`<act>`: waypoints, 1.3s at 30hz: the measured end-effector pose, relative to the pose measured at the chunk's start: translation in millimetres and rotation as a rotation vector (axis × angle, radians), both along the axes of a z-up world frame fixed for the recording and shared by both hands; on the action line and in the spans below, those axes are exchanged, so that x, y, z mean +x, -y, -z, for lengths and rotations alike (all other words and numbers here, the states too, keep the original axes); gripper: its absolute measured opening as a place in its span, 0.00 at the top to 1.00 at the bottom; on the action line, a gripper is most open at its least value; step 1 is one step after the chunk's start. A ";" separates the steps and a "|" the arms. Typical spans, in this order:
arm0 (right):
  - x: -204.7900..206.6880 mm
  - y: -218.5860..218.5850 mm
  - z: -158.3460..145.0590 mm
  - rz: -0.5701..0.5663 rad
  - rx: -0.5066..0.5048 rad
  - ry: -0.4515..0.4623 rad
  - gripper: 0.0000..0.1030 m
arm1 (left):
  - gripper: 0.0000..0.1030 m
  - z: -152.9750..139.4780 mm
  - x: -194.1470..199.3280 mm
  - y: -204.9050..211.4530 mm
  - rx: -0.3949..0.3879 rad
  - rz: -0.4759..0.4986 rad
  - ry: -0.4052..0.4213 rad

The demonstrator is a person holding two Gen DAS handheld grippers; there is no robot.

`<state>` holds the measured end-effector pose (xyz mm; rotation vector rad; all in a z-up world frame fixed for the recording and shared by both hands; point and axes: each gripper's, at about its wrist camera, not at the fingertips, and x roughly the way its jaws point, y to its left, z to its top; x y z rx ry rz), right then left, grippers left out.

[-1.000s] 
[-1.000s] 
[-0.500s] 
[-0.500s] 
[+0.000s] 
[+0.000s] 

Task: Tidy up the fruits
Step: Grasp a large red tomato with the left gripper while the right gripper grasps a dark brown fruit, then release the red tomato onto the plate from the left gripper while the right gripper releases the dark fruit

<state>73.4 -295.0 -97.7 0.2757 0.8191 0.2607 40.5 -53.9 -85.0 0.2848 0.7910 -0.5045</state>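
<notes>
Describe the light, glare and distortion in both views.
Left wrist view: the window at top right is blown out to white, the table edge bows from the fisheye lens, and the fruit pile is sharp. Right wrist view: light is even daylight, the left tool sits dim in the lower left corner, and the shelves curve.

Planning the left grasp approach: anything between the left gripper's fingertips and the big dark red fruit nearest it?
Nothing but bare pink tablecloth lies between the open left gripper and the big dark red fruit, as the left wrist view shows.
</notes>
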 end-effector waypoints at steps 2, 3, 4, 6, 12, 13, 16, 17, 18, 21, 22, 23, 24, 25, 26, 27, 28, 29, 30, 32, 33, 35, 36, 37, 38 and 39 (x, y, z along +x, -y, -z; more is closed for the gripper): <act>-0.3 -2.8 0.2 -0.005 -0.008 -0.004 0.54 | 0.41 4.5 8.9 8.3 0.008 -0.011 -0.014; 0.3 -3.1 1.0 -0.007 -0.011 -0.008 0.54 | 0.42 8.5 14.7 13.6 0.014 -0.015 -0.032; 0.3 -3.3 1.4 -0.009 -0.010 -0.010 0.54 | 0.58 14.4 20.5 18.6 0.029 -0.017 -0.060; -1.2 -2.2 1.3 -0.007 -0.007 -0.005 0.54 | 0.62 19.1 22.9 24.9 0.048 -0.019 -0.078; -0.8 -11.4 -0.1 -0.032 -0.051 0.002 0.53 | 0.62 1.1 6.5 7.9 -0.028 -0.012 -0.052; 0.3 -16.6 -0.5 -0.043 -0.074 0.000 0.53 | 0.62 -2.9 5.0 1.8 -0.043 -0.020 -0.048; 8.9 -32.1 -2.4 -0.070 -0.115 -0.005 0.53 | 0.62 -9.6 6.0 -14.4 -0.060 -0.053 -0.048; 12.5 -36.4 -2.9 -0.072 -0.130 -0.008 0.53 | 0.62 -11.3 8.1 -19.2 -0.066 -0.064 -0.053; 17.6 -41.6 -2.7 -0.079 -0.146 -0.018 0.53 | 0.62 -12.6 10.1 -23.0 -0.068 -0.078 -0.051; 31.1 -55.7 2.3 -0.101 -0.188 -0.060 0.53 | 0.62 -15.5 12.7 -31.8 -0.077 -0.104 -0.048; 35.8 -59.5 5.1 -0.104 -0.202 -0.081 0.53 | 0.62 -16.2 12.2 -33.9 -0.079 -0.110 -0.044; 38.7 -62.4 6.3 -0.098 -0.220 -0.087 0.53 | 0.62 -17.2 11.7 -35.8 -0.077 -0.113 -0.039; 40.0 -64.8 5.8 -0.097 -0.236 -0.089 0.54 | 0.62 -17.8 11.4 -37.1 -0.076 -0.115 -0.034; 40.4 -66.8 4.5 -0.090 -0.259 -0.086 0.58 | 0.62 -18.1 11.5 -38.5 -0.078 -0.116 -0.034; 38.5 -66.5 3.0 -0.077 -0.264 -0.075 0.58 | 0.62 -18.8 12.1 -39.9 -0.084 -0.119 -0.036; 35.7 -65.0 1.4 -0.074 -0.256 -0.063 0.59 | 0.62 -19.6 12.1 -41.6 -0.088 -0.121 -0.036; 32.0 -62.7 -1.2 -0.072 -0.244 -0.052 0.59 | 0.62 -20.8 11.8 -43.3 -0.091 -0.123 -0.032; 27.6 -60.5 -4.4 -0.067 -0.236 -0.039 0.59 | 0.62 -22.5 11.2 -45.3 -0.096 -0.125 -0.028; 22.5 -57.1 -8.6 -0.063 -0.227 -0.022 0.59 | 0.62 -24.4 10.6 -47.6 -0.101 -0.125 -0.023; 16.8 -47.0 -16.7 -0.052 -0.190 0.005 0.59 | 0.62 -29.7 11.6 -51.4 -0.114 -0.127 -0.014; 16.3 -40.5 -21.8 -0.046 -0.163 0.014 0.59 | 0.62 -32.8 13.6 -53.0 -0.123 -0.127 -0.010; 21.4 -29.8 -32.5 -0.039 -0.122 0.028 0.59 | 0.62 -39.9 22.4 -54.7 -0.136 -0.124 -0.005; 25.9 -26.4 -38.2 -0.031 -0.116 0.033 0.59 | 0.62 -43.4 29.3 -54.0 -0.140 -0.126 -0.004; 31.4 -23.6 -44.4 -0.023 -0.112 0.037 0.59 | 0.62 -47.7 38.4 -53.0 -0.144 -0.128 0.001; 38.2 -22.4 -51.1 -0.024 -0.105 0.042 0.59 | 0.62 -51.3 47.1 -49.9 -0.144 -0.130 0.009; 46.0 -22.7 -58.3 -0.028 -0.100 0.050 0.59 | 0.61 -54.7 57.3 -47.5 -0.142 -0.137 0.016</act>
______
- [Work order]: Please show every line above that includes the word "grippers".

- [Reply]:
The demonstrator is a person holding two Gen DAS handheld grippers; there is no robot.
`<state>` holds the measured end-effector pose (xyz mm; rotation vector rad; all in a z-up world frame fixed for the recording and shared by both hands; point and axes: each gripper's, at about its wrist camera, not at the fingertips, and x roughly the way its jaws point, y to its left, z to its top; x y z rx ry rz), right then left, grippers left out.

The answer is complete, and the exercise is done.